Effect of Wound Closure Technique in Proximal Femoral Fractures: A Prospective Cohort Study

imageObjectives:
To compare the effect of different wound closure techniques on wound drainage, postoperative length of stay, and complications in patients with proximal femoral fractures, including femoral neck fractures (31A fractures) and peritrochanteric fractures (31B fractures).
Design:
Prospective cohort study.
Setting:
Footscray Hospital, Western Health, Victoria, Australia; an acute teaching hospital.
Patients and Participants:
All inpatients receiving surgery for proximal femoral fractures at our facility between May 2016 and August 2017. A total of 486 consecutive patients who presented during the study period were included in the study.
Intervention:
Three cohorts of consecutive patients were assigned to use either skin staples, monofilament absorbable subcuticular sutures (Monocryl), or, sutures with the addition of 2-octylcyanoacrylate (OCA) (Monocryl and Dermabond), respectively, for skin closure according to when the patients entered the study.

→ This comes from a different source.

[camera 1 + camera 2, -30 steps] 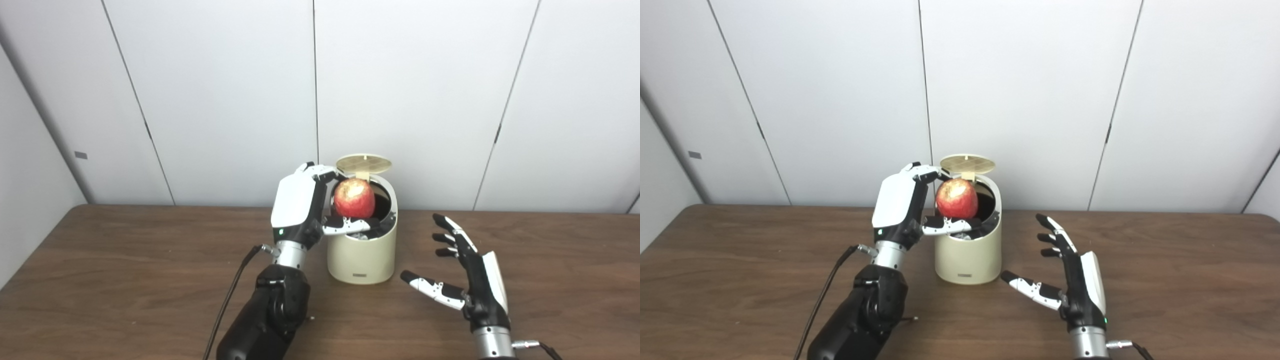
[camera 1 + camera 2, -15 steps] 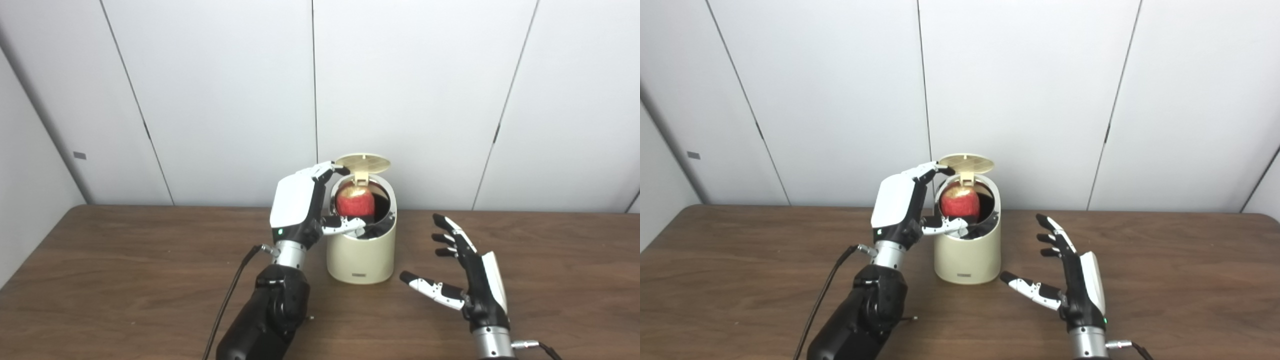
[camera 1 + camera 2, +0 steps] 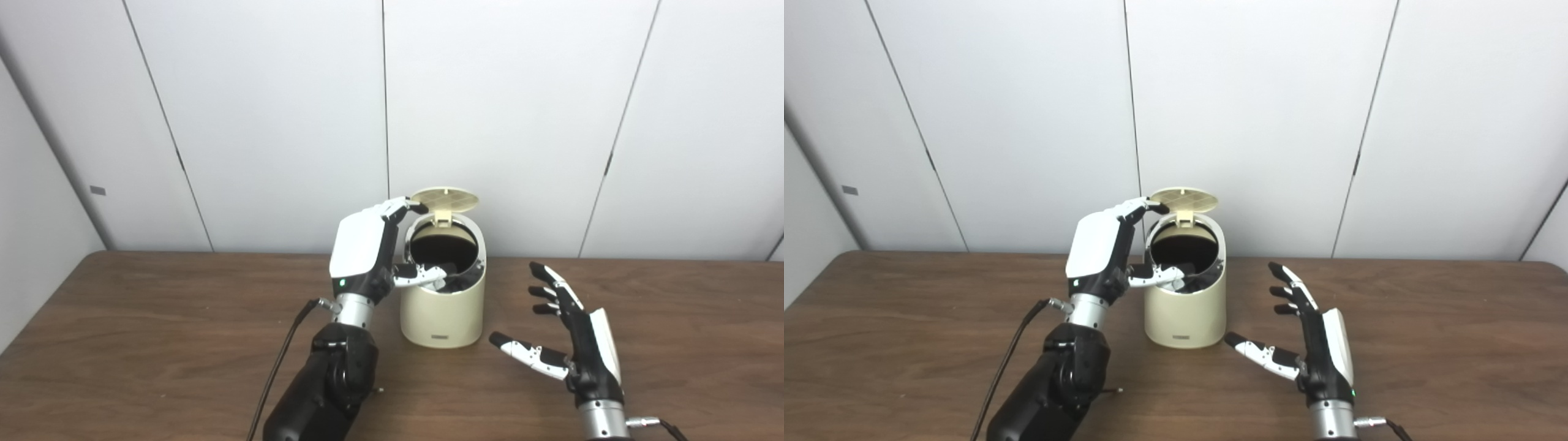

Main Outcome Measurements:
The primary outcome of interest was prolonged wound drainage measured using a standardized technique after postoperative day 3. Secondary outcomes included inpatient length of stay and overall complications.
Results:
We found a statistically significant increase in prolonged wound drainage in the staples cohort compared with the subcuticular sutures cohort and the sutures and OCA cohort (21.1% vs. 8.5% vs. 4.4%, P < 0.001). Inpatient length of stay was also significantly increased in the staples cohort (5.83 days vs. 4.78 days vs. 5.5 days, P = 0.005). There were no statistically significant differences between the 3 cohorts when comparing incidence of any medical complications, withholding of thromboprophylactic agents, or usage of topical negative pressure dressings.
Conclusions:
In patients with proximal femoral fractures, closure with staples has the highest rate of prolonged wound drainage and length of stay. Subcuticular sutures in combination with OCA result in the lowest incidence of prolonged wound drainage.
Level of Evidence:
Therapeutic Level II. See Instructions for Authors for a complete description of levels of evidence.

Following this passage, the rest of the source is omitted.